### PROBLEM REQUIREMENTS
Up to and including the line that contains "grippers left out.", write out every line of the entries exactly, beginning with the first. Omit the pictures.

——————

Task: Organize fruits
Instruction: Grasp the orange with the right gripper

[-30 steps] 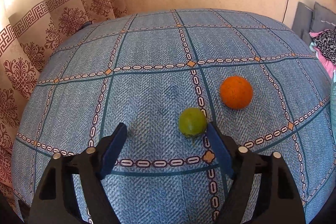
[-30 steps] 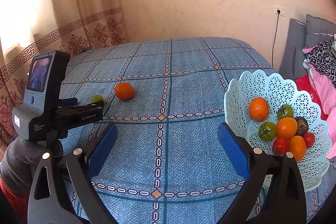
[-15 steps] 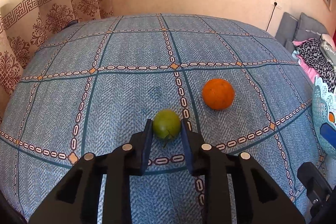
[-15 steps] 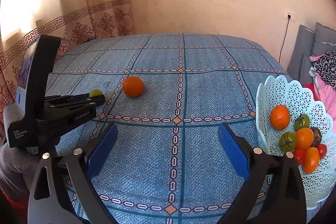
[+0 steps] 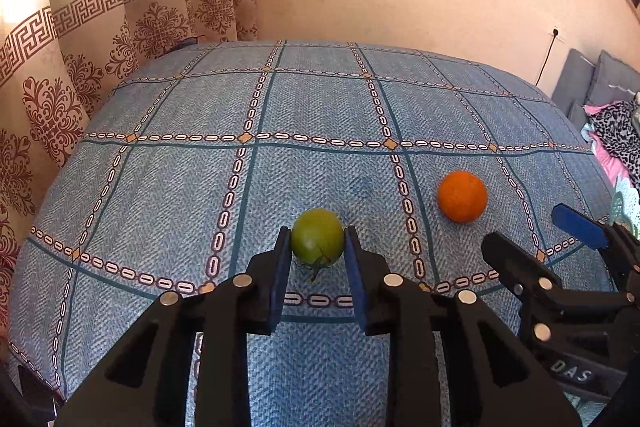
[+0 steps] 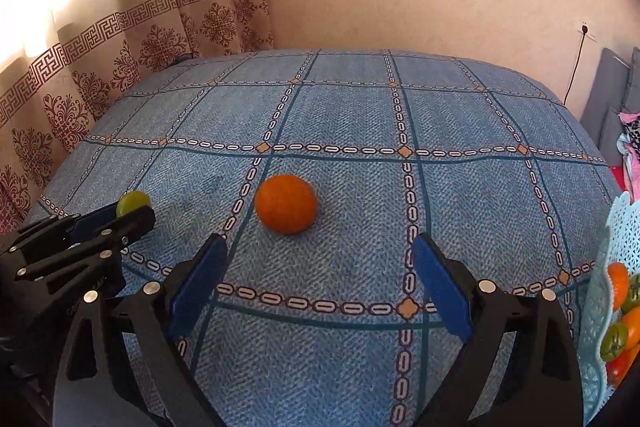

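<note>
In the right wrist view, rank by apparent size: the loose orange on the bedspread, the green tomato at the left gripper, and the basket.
1. Basket, though cut off by the frame edge.
2. Orange, nearer the camera.
3. Green tomato, partly hidden by the left gripper, so its true size is unsure.

Around the orange (image 6: pixel 285 203) the blue bedspread (image 6: pixel 460 195) lies bare on all sides, with the left gripper (image 6: pixel 132 213) near its left and the basket (image 6: pixel 612 255) well apart at right.
</note>
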Demonstrator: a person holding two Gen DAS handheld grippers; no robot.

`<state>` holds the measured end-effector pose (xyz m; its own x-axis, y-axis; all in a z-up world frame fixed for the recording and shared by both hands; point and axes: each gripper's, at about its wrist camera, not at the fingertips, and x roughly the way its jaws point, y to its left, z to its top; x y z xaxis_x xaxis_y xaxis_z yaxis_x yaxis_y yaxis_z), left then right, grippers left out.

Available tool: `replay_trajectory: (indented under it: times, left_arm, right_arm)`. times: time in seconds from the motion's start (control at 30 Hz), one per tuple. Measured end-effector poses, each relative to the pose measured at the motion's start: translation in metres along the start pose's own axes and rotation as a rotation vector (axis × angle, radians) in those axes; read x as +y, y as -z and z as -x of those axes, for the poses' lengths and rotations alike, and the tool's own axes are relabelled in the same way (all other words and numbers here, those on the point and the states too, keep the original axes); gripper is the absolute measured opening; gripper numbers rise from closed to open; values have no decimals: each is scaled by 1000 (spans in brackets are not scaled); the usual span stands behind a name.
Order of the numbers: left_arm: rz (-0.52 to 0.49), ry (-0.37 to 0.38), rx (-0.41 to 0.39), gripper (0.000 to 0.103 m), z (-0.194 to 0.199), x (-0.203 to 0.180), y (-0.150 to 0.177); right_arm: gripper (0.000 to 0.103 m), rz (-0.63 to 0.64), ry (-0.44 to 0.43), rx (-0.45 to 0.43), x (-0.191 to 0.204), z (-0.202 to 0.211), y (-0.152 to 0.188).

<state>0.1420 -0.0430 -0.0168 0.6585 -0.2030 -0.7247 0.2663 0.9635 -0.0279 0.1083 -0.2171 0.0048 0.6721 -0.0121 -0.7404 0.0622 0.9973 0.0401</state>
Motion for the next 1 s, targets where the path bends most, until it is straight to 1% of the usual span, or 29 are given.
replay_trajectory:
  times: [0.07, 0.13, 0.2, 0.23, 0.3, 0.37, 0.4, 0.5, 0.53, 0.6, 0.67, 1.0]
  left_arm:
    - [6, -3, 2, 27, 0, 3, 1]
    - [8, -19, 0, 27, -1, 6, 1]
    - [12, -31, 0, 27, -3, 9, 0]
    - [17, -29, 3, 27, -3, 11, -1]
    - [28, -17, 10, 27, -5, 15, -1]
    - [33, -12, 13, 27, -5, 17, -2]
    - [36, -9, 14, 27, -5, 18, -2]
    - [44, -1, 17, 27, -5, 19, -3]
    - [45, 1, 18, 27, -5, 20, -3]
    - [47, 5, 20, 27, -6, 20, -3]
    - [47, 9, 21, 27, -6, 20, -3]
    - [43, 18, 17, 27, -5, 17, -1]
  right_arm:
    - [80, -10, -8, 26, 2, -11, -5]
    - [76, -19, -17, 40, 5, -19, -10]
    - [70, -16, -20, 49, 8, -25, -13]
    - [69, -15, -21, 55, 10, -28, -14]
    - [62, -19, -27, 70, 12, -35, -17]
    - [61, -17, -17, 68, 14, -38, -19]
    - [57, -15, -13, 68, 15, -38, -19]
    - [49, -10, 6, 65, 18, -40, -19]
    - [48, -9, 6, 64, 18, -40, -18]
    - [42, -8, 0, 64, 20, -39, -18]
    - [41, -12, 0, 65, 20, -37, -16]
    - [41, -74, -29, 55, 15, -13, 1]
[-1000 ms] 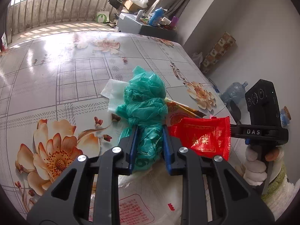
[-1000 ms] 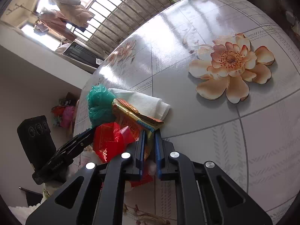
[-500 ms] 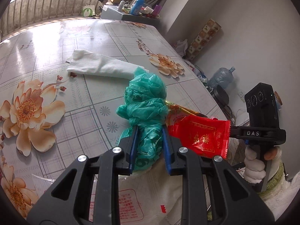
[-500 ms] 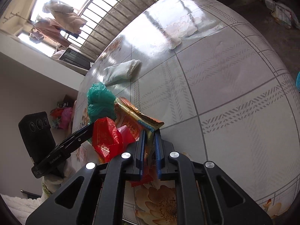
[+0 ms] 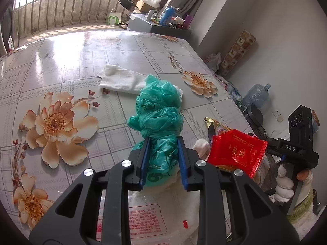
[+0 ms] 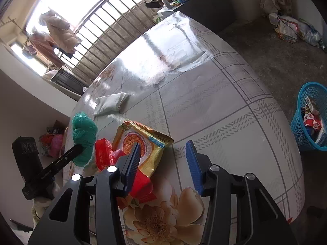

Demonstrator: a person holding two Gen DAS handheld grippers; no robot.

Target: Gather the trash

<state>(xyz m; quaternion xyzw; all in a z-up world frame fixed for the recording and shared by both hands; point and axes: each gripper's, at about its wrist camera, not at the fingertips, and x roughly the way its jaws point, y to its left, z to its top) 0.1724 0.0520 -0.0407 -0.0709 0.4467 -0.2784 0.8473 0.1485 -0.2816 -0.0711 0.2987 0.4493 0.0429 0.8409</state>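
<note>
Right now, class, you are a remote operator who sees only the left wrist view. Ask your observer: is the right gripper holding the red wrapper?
Observer: No. The right gripper is opening its fingers. The red wrapper and a yellow wrapper lean against one finger only, and bare table shows in the gap.
Operator: Where should the trash go?
Observer: A blue basket stands on the floor past the table's edge, at the right of the right wrist view.
Operator: Is it empty?
Observer: No, it already holds some packaging.
</note>
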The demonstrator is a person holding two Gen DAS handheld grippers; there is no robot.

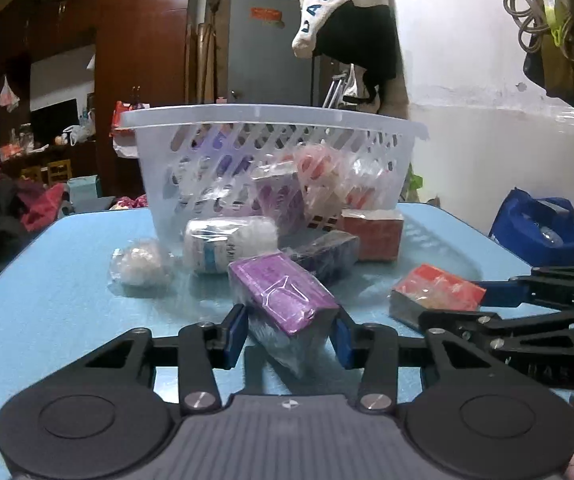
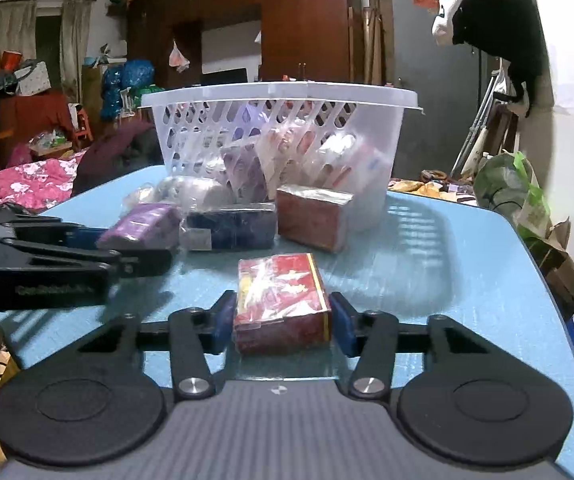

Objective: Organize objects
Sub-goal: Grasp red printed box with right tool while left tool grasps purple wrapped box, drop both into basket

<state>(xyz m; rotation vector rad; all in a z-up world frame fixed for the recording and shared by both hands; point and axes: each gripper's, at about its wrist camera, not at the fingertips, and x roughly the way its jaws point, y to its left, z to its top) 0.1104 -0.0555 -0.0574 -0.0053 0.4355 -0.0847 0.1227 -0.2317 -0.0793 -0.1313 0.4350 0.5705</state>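
Observation:
A white plastic basket (image 1: pixel 271 120) with several wrapped boxes inside stands on the blue table (image 1: pixel 47 288); it also shows in the right wrist view (image 2: pixel 279 96). My left gripper (image 1: pixel 287 334) is shut on a purple wrapped box (image 1: pixel 283 292), which also shows in the right wrist view (image 2: pixel 139 224). My right gripper (image 2: pixel 283 322) is shut on a red wrapped box (image 2: pixel 279 292), which the left wrist view (image 1: pixel 439 288) shows too, on the table at the right. A dark box (image 1: pixel 323 252), a red-brown box (image 1: pixel 375 232), a white roll (image 1: pixel 227 240) and a small white bundle (image 1: pixel 143 264) lie in front of the basket.
A blue bag (image 1: pixel 539 224) sits off the table's right edge. A green bag (image 2: pixel 515 188) and clutter stand at the right. A bed with pink floral cover (image 2: pixel 19 188) lies at the left. Dark wooden cabinets (image 2: pixel 303 20) are behind.

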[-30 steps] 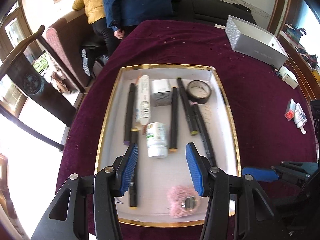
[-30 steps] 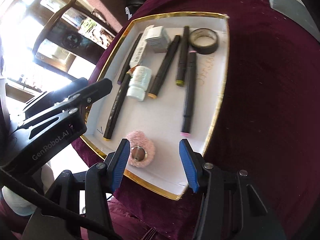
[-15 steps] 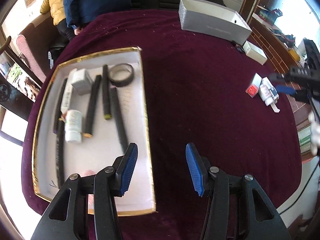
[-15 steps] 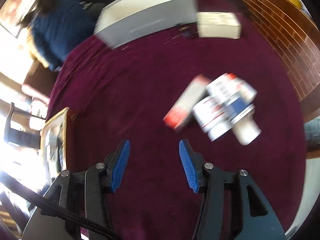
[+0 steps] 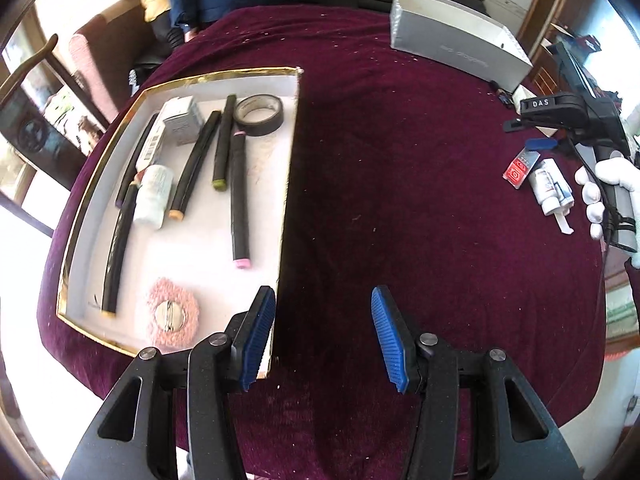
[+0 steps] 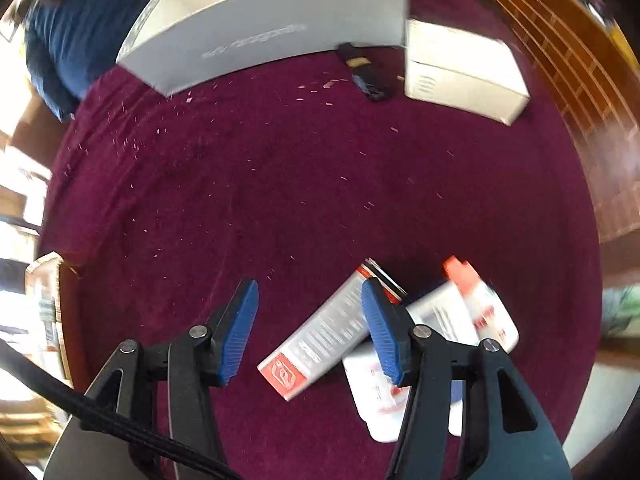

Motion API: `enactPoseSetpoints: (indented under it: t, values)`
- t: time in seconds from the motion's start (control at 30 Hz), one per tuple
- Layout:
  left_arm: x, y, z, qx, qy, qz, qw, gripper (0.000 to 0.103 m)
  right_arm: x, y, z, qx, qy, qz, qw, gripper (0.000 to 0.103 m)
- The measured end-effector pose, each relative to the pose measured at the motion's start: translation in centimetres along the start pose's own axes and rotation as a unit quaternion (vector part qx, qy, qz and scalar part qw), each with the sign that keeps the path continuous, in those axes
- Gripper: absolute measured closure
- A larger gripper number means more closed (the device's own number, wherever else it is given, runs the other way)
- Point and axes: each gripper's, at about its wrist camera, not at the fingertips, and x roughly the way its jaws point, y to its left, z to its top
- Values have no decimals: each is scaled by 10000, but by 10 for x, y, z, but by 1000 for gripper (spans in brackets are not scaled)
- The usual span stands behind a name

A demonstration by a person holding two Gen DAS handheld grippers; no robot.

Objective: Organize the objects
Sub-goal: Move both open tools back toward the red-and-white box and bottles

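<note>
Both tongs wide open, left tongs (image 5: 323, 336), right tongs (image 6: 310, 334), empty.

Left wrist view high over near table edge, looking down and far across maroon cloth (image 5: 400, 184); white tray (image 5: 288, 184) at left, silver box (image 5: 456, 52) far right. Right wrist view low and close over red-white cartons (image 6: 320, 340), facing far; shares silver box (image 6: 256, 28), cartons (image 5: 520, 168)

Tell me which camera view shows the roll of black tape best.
The left wrist view: the black tape roll lies flat in the gold-edged tray, fully visible beside the markers. The right wrist view shows only a blurred edge of that tray, no tape.
</note>
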Motion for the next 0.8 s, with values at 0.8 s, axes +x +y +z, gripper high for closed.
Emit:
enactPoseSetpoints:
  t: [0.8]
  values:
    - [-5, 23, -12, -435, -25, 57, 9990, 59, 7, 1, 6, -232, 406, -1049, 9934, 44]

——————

### EXERCISE ANSWER
Task: Organize fruits
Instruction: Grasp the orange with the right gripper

[-30 steps] 
[-30 steps] 
[-15 steps] 
[-15 steps] 
[+0 steps] 
[+0 steps] 

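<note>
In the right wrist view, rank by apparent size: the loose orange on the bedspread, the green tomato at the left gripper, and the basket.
1. Basket, though cut off by the frame edge.
2. Orange, nearer the camera.
3. Green tomato, partly hidden by the left gripper, so its true size is unsure.

Around the orange (image 6: pixel 285 203) the blue bedspread (image 6: pixel 460 195) lies bare on all sides, with the left gripper (image 6: pixel 132 213) near its left and the basket (image 6: pixel 612 255) well apart at right.
</note>
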Demonstrator: a person holding two Gen DAS handheld grippers; no robot.

`<state>` holds the measured end-effector pose (xyz m; its own x-axis, y-axis; all in a z-up world frame fixed for the recording and shared by both hands; point and axes: each gripper's, at about its wrist camera, not at the fingertips, and x roughly the way its jaws point, y to its left, z to its top; x y z xaxis_x xaxis_y xaxis_z yaxis_x yaxis_y yaxis_z), left then right, grippers left out.

The required output has now been supplied.